2.22. Né può revocarsi in dubbio la sussistenza della violazione dell’art. 28 n. 1 (Riserbo e segreto professionale) del Codice Deontologico vigente [già art. 9 (Dovere di segretezza e riservatezza) del Codice Deontologico Forense previgente], giusta il quale il professionista è tenuto a mantenere il segreto ed il massimo riserbo sull’attività prestata e su tutte le informazioni che gli siano fornite dal cliente e dalla parte assistita, nonché su quelle delle quali sia venuto a conoscenza in dipendenza del mandato; elementi costitutivi del relativo illecito disciplinare sono quindi, da un lato, l’esistenza di un mandato professionale tra cliente e professionista e, dall’altro, che le notizie siano state riferite dal proprio assistito in funzione del mandato (Cons. Naz. Forense. 14 luglio 2016, n. 203). 2.23. Per quel che concerne il regime sanzionatorio applicato al ricorrente, va osservato che:

– La violazione dei principi di cui alla previsione di cui all’art. 9 del C.D.F. non è assistita da sanzione disciplinare tassativamente stabilita, con la conseguenza che devesi aver riguardo al principio elaborato da questo Consiglio in merito alla tendenziale tipicità dell’illecito disciplinare: nel nuovo sistema deontologico l’illecito ove non espressamente previsto, rectius tipizzato, dalla fonte regolamentare deve essere ricostruito sulla base sia della legge che del Codice Deontologico onde vengono in rilievo, quanto alla fonte primaria della L. n. 247/2012, sia l’art. 3 c. 3, già richiamato, sia l’art. 51 c. 1° a mente del quale “..le infrazioni ai doveri ed alle regole di condotta della legge e della deontologia sono sottoposte al giudizio…” sia l’art. 17 c. 1° lett. h il quale prevede che l’avvocato “.deve essere di condotta irreprensibile secondo i canoni previsti dal vigente Codice Deontologico Forense “(v., per tutte: Cons. Naz. Forense 18 settembre 2015, n. 137);

– L’art. 23 del Codice Deontologico Forense stabilisce che per le violazioni delle previsioni di cui ai commi 1 e 2 possa essere irrogato l’avvertimento, per le violazioni delle previsioni di cui ai commi 3 e 4, la censura, per le violazioni delle previsioni di cui ai commi 5 e 6, la sospensione dall’esercizio dell’attività professionale da uno a tre anni;

– L’art. 24 del Codice Deontologico Forense attualmente in vigore stabilisce prevede che per la violazione dei precetti di ai commi 1, 3 e 5 possa essere irrogata la sospensione da uno a tre anni e per la violazione di cui al comma da 2 e 4, la censura;

– L’art. 28, comma 5, del Codice Deontologico Forense attualmente in vigore stabilisce che la violazione dei doveri di cui ai commi precedenti comporta l’applicazione della sanzione disciplinare della censura e, nei casi in cui la violazione attenga al segreto professionale, l’applicazione della sospensione dall’esercizio dell’attività professionale da uno a tre anni.

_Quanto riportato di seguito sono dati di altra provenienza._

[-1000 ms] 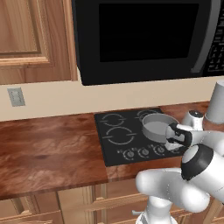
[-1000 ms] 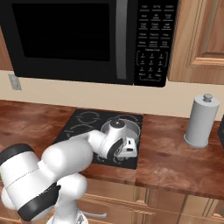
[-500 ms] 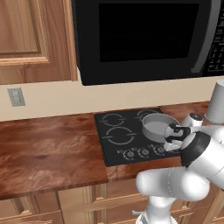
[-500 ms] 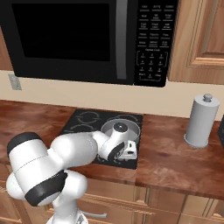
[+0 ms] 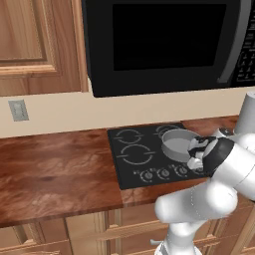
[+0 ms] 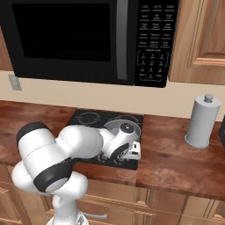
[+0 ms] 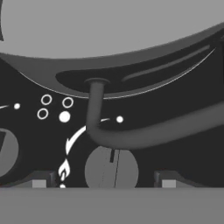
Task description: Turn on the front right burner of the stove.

2.24. Alla luce della conferma del giudizio di responsabilità disciplinare del ricorrente e della riconosciuta violazione di tutte le norme deontologiche contestate, considerato il carico sanzionatorio previsto per ognuna di esse, che avrebbe consentito la applicazione di più grave sanzione, il Consiglio – in difetto di impugnazione della pubblica accusa ed in applicazione del principio del divieto di reformatio in pejus – conferma la sanzione irrogata dal CDD di sospensione dalla attività professionale per anni tre, ritenendo peraltro la sanzione stessa ben commisurata alla gravità delle infrazioni accertate.

P.Q.M.

visti gli artt. 36 e 37 L. n. 247/2012 e gli artt. 59 e segg. del R.D. 22.1.1934, n. 37;

il Consiglio Nazionale Forense rigetta il ricorso.

Dispone che in caso di riproduzione della presente sentenza in qualsiasi forma per finalità di informazione su riviste giuridiche, supporti elettronici o mediante reti di comunicazione elettronica sia omessa l’indicazione delle generalità e degli altri dati identificativi degli interessati riportati nella sentenza.